LegalCrystal Citation
SubjectLimitation
CourtKarnataka High Court
Decided On
Case NumberSecond Appeal No. (B) 223 of 1956
Judge
Reported inAIR1960Kant227; AIR1960Mys227; ILR1960KAR336
ActsIndian Limitation Act - Schedule - Article 82
AppellantRudrappa Fakirappa Sankannavar
RespondentMallangouda and anr.
Excerpt:
.....of carrying their data/information and it has been collecting from them an ascertained sum of money towards the same. - consequently there was an award decree in 1930 again the principal debtor as well as against the sureties; ' the managing committee recommended to the asst......made on behalf of his client became a payment only on 17-4-1947 and at any rate it became an excess payment on that day and the suit having been instituted on 16-2-1950 the same is within time. article 82 of the 'act' reads as follows:'by a surety against a co-surety three years. when the surety pays anything in excess of his own share.' according to sri malimath, the payment made on 22-11-1946 was only a conditional payment and it became a payment in the true sense only on 17-4-1947. the courts below have held that the payment in question was not a conditional payment. it is not necessary to decide this point as i am of opinion that the payment in question became an excess payment only on 17-4-1947.(4) as mentioned earlier, the money due to the co-operative bank on 22-11-1946 was.....
Judgment:

(1) The scope of Article 82 of the Indian Limitation Act (which shall be hereinafter called the 'Act') comes up for consideration in this appeal.

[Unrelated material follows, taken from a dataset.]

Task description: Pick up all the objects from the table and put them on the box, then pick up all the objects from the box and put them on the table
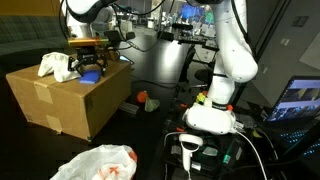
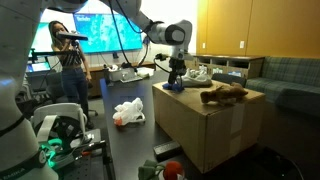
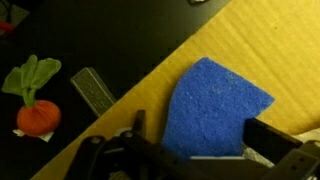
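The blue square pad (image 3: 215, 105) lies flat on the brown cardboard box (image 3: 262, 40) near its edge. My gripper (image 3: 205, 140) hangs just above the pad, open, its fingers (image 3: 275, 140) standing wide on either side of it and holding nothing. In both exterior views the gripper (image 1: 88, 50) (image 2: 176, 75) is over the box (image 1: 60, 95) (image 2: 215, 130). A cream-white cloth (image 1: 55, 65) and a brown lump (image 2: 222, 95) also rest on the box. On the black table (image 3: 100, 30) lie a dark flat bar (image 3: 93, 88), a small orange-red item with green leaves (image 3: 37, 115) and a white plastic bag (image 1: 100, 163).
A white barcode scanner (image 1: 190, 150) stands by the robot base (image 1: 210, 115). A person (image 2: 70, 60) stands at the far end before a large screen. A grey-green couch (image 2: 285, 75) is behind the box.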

(2) The facts proved are: the second defendant borrowed in 1926 a sum of Rs. 2,000/- From the Gajanan Urban Co-operative Bank at Byadgi; the appellant (plaintiff) and the deceased first defendant were sureties for the principal debtor (second defendant); the principal debtor defaulted in paying the amount borrowed; consequently there was an award decree in 1930 again the principal debtor as well as against the sureties; the principal debtor became an insolvent some time in 1933; the loan due to the Co-operative Bank in the year 1946 amounted to Rs. 4,800; at the stage the President of the Co-operative Bank sent for the appellant and asked him to pay up a sum of Rs. 1900 in full satisfaction of the debt due to the Bank: he promised the appellant that if he paid Rs. 1900 he would recommend to the Assistant Registrar 4, Co-operative Societies, Dharwar to write off the balance; accordingly one Kotrappa Gulappa Gondi on behalf of the appellant deposited on 2-11-1946 a sum of Rs. 1900/- in the Co-operative Bank and admitted the letter Ex. 77. The relevant portion of that letter reads as follows:

'The principal debtor Puttappa (respondent 2) has been declared to be an insolvent by the Civil Court. Neither be nor the sureties hold any moveable or immoveable properties. The Bank has been unable to recover anything from them. As the Bank has been unable to recover a 20 year-old debt, the Chairman and Members of the Managing Committee sent for me and told me that as the surety Rudrappa Fakirappa Sankannavar (appellant) was my friend. I should pay off the debt of Rs. 1900/-. Out of this, Rs. 55/- which is the share amount and Rs. 36-2-5 the dividend thereon, in all Rs. 91-2-5 standing to the name of the surety Rudrappa, is deducted and the balance of Rs. 1808-13-7 is paid by me today on behalf of the said surety. It is, therefore, prayed that the papers may be forwarded to the Asst. Registrar, Dharwar, for obtaining his sanction for remission of the interest, penalty and Court costs.'

The Managing Committee recommended to the Asst. Registrar to accept the sum of Rs. 1900 in full satisfaction of the debt due from the appellant and the respondents; meanwhile the money deposited on behalf of the appellant was kept in suspense account; the order of the Assistant Registrar was received on 17-4-1947; thereafter the money paid was adjusted towards toe debt and the debt stood discharged. The present suit was filed on 16-2-1950.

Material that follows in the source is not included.